C'è stato chi, come il decano del giornalismo italiano Enzo Biagi, non ha mai disconosciuto quell'esperienza e ha ricordato di aver «sempre stimato» Bottai, nei confronti del quale ha anche confessato il proprio «dovere di gratitudine», definendolo una di quelle «camicie nere ma teste libere». Per molti invece – come hanno spiegato non senza imbarazzo – l'adesione alle organizzazioni del Ventennio è stata giustificata come una sorta di opportunità per poter tramare meglio contro il regime. Maschera pirandelliana o menzogna questa, ci sono stati poi invece i fascisti convinti. Leggete qui: «Gli imperi moderni quali noi li concepiamo sono basati sul cardine razza, escludendo pertanto l’estensione della cittadinanza da parte dello stato nucleo alle altre genti». Parole sulla “razza” di Eugenio Scalfari, ai tempi collaboratore entusiasta del giornale del Guf, oggi sostenitore di tutte le leggi libertarie e globaliste con suo giornale-partito La Repubblica.

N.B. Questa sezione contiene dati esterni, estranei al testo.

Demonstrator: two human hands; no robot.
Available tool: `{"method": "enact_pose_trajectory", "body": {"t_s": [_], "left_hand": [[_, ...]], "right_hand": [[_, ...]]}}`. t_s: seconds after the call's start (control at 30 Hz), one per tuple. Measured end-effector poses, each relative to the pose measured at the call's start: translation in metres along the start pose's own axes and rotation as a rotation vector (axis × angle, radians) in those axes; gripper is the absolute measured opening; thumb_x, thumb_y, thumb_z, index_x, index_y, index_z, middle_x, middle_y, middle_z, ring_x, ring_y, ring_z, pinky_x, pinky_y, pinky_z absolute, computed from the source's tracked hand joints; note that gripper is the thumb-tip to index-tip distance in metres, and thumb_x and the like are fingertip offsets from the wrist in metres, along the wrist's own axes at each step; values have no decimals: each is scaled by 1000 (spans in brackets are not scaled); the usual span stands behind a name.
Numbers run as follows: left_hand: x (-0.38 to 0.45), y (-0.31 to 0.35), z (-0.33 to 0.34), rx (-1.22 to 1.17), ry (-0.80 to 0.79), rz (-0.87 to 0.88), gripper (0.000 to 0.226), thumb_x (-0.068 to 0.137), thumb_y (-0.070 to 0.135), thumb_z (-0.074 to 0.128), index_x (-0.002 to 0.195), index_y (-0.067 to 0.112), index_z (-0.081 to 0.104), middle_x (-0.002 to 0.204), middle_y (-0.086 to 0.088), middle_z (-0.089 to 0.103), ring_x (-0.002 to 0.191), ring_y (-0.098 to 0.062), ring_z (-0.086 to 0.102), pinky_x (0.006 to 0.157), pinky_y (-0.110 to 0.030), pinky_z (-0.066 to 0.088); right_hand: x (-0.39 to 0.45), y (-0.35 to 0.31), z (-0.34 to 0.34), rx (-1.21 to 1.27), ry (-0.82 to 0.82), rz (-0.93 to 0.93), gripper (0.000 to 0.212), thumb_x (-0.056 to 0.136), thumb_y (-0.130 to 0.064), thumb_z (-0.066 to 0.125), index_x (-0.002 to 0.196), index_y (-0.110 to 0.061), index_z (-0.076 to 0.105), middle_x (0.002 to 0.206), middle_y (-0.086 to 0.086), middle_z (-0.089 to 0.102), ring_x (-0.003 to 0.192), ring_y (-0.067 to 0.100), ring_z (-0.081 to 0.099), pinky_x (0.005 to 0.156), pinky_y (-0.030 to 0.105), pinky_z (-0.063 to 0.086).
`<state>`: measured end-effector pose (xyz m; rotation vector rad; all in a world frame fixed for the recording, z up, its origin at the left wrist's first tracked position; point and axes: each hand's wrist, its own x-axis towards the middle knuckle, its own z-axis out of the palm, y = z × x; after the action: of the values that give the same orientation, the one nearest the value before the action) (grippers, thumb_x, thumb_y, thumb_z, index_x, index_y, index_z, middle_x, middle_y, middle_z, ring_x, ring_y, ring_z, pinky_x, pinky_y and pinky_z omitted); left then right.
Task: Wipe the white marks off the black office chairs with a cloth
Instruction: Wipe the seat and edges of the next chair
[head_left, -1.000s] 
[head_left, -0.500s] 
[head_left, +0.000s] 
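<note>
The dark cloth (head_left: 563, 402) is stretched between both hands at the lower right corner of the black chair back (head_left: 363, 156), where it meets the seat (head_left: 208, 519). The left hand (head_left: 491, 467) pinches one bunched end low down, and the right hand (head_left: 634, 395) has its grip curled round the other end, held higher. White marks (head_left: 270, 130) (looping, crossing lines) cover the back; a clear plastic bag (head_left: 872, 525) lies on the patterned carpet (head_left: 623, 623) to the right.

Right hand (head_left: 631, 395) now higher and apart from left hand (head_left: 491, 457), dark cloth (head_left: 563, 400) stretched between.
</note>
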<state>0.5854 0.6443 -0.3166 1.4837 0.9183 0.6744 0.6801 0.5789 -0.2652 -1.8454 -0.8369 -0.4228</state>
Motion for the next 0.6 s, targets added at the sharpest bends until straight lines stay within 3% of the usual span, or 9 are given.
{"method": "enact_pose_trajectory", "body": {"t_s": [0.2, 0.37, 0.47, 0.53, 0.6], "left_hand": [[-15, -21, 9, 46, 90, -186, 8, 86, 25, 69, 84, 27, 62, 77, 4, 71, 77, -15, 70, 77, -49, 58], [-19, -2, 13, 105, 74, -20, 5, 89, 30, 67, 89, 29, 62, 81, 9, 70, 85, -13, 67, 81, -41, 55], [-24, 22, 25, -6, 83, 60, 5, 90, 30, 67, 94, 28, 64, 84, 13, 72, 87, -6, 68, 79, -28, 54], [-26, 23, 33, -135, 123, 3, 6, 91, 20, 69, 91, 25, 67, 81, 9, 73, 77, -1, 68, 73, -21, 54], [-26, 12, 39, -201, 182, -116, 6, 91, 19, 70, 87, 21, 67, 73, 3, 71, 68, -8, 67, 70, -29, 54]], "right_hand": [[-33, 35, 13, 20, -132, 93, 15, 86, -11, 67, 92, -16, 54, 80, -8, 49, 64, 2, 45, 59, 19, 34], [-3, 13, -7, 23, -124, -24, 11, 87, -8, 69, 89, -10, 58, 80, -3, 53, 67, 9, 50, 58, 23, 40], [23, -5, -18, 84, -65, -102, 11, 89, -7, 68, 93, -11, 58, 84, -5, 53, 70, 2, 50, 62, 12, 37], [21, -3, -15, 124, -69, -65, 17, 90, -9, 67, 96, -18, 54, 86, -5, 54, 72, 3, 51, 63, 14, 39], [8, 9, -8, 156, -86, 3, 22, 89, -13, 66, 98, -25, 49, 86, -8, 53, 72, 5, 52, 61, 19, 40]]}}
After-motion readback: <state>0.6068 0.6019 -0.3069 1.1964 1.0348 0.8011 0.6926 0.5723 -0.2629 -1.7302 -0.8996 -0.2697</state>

Un'altra autorità della carta stampata progressista e antiberlusconiana come Giorgio Bocca – salito in montagna con i partigiani nel '43 ma prima giornalista schierato apertamente con il regime con tanto di articoli a sfondo antisemita sui famigerati (e falsi) Protocolli dei Savi di Sion – ha dovuto ammettere di non saper datare la scelta di coscienza: «Quando iniziò il nostro antifascismo? Difficile dirlo...». C'è voluta una celebre intervista di Pietrangelo Buttafuoco, poi, come vera e propria seduta di analisi per Noberto Bobbio, il filosofo della frattura destra-sinistra: «Noi il fascismo l'abbiamo rimosso perché ce ne ver-go-gna-va-mo. Ce ne ver-go-gna-va-mo». Teorico della “maschera”, ossia dell'adesione al Guf come discutibile pratica sommersa di dissidenza, l'ex presidente della Repubblica Giorgio Napolitano che ha motivato l'esperienza nell'organizzazione (anche come giornalista e inviato alla Mostra di Venezia) spiegando come lì «si formarono anche molti antifascisti e comunisti». Non fu per nulla una trovata, infine, l'adesione di Dario Fo – poi icona della sinistra culturale nonché sostenitore degli assassini della strage di Primavalle con il “Soccorso rosso” – alla Rsi: dopo una battaglia legale su una testimonianza che lo descriveva come appartenente ai paracadutisti, si difese sostenendo che la sua adesione era frutto «di metodi di lotta partigiana». Non venne creduto dagli stessi membri della Resistenza e rimase in silenzio nel 1980 quando il tribunale sentenziò che «è perfettamente legittimo definire Dario Fo repubblichino e rastrellatore di partigiani».